> _Exercise_
Only one span of the listing below is wanted: the lines from the one with "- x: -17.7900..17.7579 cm" through the one with "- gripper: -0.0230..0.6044", reproduced exactly, both ends kept.

===== Material shown =====

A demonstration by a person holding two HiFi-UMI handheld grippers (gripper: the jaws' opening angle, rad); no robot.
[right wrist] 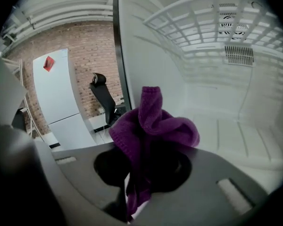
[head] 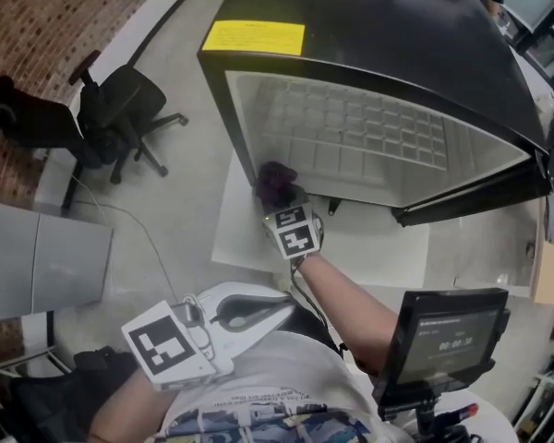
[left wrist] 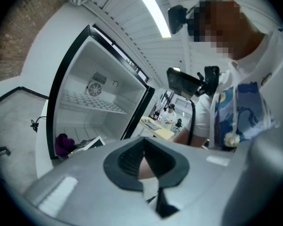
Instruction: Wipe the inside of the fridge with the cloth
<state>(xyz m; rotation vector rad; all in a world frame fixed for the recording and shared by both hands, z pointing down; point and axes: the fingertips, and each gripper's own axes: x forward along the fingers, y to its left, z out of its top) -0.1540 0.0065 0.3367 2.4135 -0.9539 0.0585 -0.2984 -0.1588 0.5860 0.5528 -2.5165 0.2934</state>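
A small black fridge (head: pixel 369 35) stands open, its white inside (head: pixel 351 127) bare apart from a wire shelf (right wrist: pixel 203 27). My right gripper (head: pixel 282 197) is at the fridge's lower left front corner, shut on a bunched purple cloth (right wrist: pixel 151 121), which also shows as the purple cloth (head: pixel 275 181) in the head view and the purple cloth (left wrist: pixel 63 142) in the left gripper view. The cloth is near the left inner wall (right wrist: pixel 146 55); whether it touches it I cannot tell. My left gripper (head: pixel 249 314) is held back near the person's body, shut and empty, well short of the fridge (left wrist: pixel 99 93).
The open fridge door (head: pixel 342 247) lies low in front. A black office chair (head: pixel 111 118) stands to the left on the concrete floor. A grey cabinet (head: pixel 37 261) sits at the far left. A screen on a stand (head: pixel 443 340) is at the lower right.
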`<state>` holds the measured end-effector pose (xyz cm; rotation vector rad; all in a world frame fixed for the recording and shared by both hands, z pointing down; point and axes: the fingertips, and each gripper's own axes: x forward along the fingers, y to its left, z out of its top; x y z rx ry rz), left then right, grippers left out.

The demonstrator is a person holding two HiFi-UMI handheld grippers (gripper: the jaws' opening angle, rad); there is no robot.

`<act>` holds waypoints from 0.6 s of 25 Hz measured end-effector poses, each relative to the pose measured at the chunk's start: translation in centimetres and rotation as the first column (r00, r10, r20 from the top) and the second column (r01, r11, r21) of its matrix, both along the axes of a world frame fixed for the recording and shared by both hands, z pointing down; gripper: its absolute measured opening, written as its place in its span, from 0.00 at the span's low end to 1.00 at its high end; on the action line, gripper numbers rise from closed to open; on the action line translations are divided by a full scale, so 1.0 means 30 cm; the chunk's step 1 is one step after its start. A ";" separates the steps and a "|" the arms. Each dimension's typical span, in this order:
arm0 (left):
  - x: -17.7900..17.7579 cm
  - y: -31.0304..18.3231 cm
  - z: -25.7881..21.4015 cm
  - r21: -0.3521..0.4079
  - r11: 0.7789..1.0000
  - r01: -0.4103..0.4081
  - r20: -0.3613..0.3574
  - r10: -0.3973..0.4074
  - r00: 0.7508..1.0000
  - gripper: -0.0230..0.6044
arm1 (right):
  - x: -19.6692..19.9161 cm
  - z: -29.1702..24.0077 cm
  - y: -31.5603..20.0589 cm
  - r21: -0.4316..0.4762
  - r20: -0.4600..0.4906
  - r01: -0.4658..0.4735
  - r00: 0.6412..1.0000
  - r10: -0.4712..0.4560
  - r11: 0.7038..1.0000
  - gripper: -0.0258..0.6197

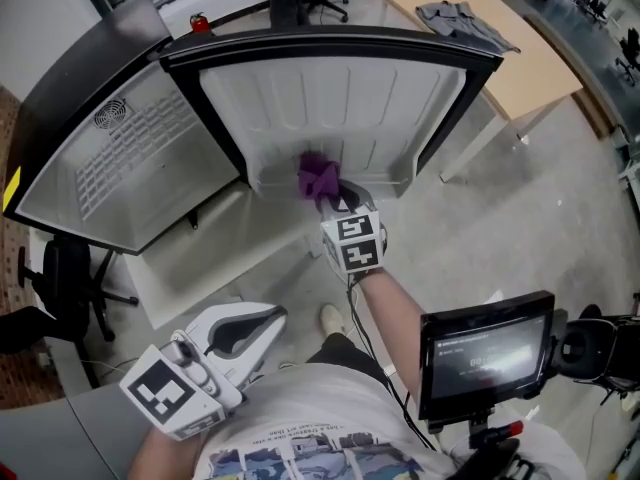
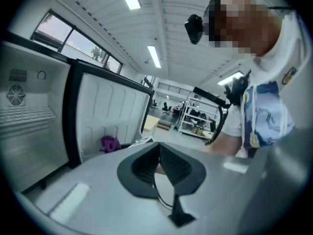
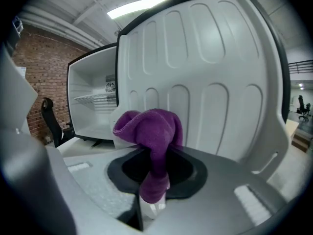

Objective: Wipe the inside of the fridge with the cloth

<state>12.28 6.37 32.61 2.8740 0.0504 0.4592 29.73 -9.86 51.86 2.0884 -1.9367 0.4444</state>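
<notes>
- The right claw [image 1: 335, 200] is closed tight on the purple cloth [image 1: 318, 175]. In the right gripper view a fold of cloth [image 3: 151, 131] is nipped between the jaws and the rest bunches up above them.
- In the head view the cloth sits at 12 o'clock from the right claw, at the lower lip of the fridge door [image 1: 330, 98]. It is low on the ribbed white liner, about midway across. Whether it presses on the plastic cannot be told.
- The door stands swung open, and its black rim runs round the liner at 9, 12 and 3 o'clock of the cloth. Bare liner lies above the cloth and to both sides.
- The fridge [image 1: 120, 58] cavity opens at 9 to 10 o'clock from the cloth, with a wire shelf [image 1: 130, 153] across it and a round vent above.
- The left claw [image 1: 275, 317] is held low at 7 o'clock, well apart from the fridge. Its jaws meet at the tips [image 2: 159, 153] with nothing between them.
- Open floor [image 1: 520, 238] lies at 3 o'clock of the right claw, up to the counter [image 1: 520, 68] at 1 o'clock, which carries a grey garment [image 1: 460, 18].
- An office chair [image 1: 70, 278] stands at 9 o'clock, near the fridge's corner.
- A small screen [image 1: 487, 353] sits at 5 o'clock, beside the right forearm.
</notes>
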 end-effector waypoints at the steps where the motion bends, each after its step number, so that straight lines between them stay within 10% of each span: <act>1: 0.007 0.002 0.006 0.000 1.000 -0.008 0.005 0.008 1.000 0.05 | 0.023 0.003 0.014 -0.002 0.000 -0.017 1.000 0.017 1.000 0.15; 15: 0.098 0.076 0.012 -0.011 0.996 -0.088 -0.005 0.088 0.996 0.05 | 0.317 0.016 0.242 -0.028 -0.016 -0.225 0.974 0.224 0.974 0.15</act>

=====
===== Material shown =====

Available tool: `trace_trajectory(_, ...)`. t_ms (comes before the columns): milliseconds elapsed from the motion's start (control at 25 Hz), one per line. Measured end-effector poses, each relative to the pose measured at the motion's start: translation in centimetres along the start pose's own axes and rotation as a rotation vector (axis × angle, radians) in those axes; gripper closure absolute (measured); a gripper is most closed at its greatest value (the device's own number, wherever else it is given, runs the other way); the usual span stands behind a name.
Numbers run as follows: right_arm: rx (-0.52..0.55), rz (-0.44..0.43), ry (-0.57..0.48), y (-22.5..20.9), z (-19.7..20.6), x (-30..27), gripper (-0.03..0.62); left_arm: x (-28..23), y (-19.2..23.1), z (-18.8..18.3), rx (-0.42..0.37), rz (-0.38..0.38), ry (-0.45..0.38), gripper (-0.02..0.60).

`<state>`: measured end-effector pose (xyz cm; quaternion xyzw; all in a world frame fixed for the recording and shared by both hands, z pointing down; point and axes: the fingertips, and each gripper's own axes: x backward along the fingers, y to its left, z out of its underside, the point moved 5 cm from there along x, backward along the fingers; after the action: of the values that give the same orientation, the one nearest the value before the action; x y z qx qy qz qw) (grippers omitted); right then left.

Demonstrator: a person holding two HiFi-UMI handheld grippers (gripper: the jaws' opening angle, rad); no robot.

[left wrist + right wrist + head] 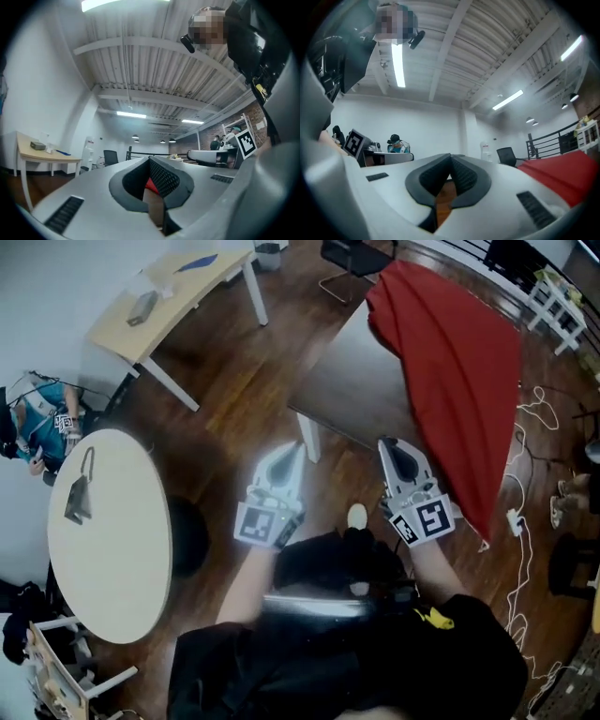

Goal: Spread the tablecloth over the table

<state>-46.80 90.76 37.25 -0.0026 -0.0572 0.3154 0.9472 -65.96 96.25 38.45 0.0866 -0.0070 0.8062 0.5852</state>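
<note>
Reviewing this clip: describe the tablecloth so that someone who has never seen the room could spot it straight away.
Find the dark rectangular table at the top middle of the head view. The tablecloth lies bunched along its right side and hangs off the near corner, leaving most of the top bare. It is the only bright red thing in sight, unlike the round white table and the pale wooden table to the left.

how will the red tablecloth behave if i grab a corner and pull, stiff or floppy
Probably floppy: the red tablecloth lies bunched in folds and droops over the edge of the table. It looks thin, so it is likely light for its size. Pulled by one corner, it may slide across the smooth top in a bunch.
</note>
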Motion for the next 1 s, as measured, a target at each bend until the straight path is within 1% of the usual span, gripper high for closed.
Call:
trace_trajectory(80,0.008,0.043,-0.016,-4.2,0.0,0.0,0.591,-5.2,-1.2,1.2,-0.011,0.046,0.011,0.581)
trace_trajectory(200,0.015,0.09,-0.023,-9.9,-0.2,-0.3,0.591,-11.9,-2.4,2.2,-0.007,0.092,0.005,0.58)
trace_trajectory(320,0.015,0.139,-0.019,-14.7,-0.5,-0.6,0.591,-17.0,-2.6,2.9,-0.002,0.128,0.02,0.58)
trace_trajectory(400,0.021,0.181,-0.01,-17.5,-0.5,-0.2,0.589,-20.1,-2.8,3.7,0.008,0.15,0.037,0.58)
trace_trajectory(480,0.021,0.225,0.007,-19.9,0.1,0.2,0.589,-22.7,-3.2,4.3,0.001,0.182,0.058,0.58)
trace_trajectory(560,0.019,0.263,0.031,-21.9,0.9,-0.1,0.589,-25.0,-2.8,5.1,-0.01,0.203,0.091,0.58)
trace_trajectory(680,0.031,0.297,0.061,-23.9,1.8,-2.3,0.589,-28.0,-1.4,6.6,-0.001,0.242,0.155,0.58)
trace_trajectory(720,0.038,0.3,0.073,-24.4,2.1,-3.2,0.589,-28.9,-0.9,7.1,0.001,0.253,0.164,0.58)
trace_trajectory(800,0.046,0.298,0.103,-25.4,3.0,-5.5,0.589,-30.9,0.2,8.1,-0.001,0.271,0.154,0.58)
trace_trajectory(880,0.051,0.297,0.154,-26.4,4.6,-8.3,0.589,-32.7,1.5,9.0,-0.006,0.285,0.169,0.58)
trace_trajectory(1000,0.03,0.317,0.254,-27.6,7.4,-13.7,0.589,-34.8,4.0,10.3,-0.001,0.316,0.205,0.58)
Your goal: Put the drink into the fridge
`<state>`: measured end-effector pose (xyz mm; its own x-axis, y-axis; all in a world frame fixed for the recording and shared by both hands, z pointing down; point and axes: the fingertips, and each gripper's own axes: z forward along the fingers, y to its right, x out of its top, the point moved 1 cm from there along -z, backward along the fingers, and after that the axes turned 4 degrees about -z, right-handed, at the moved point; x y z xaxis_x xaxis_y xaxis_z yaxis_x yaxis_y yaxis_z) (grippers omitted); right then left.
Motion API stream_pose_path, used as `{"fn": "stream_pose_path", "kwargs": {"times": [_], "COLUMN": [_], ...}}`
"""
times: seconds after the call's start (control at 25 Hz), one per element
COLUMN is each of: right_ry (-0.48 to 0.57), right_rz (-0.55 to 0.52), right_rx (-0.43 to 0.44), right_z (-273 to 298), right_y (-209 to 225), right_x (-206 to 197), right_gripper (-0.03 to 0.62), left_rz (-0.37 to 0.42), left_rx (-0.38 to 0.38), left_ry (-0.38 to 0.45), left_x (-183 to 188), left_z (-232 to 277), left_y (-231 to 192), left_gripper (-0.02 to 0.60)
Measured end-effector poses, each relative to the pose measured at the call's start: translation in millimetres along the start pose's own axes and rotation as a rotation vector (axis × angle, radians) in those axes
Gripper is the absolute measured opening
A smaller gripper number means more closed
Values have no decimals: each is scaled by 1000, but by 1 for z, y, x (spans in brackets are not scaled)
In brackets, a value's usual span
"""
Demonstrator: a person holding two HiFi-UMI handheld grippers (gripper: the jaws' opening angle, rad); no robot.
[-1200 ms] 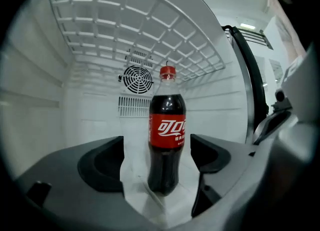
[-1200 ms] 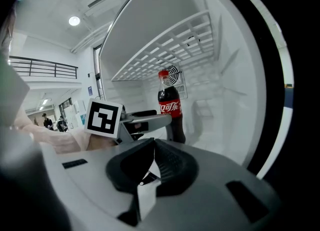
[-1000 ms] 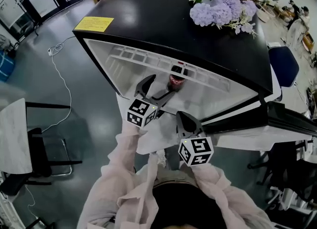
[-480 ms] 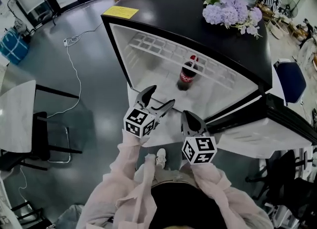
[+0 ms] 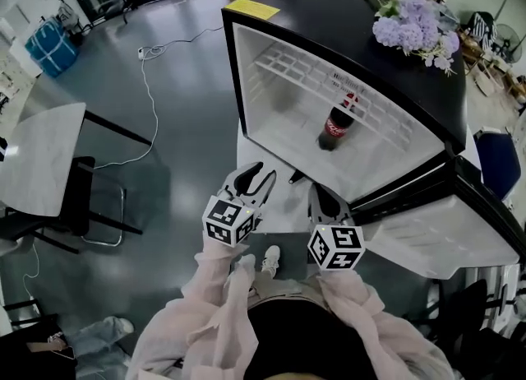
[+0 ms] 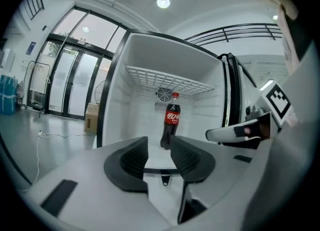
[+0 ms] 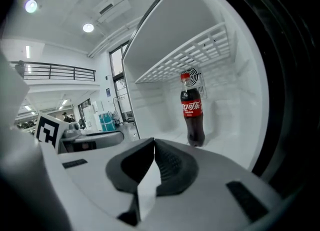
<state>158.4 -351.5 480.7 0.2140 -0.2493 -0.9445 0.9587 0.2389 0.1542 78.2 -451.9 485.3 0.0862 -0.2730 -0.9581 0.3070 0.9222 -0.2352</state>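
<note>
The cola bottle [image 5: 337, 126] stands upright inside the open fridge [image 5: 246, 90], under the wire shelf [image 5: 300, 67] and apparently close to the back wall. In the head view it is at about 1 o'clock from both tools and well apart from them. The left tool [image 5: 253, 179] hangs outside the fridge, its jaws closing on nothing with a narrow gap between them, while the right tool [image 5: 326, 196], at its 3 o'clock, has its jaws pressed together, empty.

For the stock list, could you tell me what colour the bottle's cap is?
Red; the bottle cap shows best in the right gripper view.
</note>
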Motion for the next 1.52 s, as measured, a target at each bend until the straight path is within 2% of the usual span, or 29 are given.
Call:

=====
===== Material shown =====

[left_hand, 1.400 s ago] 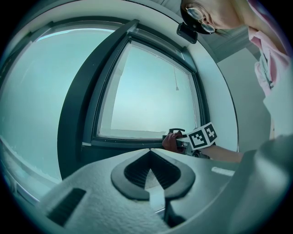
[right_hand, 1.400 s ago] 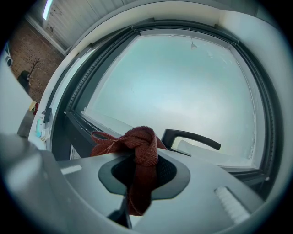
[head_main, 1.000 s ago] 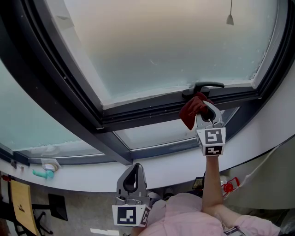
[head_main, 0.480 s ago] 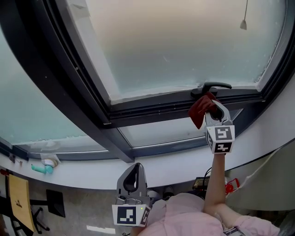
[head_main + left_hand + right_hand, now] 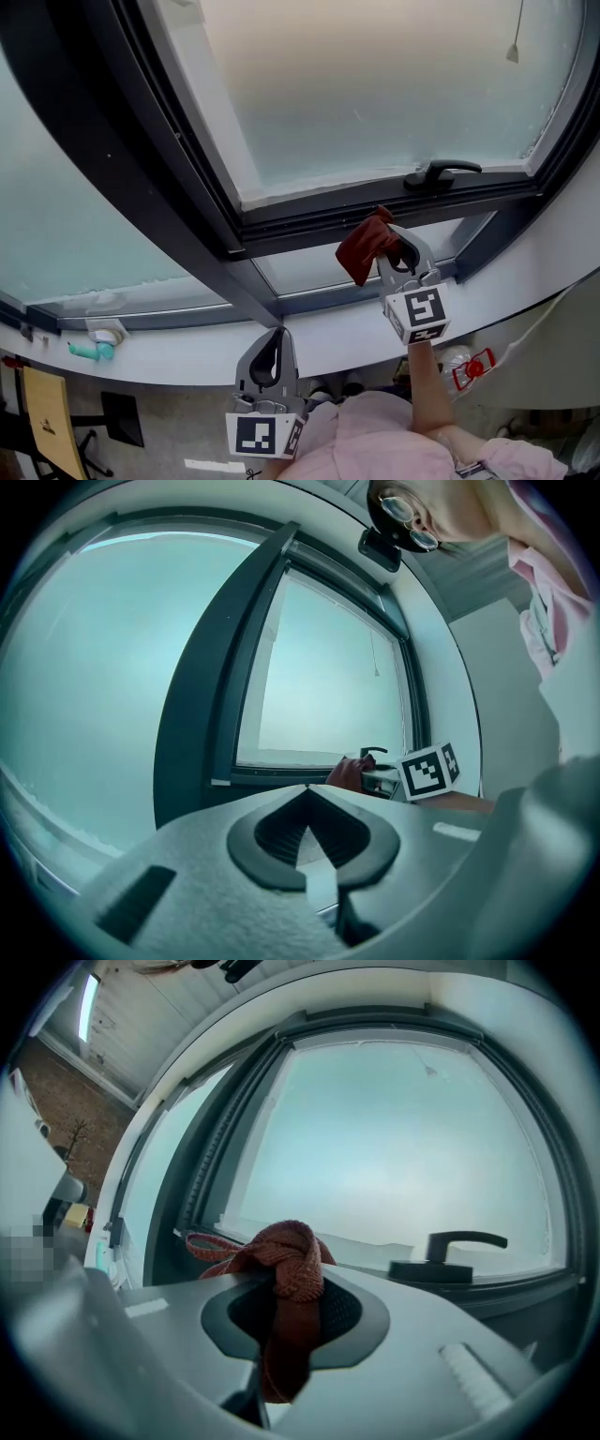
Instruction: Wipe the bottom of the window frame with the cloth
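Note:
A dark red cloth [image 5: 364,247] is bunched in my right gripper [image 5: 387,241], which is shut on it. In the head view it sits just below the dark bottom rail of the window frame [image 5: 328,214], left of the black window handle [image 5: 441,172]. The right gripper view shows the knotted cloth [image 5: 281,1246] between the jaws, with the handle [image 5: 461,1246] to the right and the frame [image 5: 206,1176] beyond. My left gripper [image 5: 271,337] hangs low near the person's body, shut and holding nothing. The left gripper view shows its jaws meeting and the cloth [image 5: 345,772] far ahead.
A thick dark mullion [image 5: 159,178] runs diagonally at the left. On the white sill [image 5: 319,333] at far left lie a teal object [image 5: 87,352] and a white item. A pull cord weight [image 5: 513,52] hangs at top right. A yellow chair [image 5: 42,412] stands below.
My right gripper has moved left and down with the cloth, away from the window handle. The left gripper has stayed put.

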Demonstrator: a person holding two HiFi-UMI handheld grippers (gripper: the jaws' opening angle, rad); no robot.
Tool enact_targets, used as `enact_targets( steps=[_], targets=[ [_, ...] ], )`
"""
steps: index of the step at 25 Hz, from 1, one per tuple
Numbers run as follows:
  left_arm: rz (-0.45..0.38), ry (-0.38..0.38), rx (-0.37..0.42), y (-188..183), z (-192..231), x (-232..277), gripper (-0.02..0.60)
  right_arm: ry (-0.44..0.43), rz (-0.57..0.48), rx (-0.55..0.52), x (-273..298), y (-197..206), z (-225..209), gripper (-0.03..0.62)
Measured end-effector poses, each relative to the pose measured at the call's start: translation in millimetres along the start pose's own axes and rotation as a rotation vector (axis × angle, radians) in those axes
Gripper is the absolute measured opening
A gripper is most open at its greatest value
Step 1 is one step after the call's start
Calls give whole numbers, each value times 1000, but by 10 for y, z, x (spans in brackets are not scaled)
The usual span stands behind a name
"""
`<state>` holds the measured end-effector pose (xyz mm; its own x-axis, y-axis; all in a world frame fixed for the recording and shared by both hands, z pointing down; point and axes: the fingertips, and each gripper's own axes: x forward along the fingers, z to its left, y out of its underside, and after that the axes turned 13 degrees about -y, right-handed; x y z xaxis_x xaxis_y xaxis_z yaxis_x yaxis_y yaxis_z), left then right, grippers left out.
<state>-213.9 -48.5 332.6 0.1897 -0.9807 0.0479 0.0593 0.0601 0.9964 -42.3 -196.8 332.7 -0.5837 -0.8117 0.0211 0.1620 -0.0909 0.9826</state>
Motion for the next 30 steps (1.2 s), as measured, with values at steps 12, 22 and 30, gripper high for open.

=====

> _Response to the task_
  - x: -17.7900..17.7579 cm
  - y: -31.0304..18.3231 cm
  - z: -25.7881..21.4015 cm
  - r21: -0.3521..0.4079
  - r11: 0.7789..1.0000
  - r01: -0.4103..0.4081
  - r20: -0.3613..0.3574
  - r10: -0.3973..0.4074
  - r00: 0.7508..1.0000
  - gripper: -0.0230..0.6044

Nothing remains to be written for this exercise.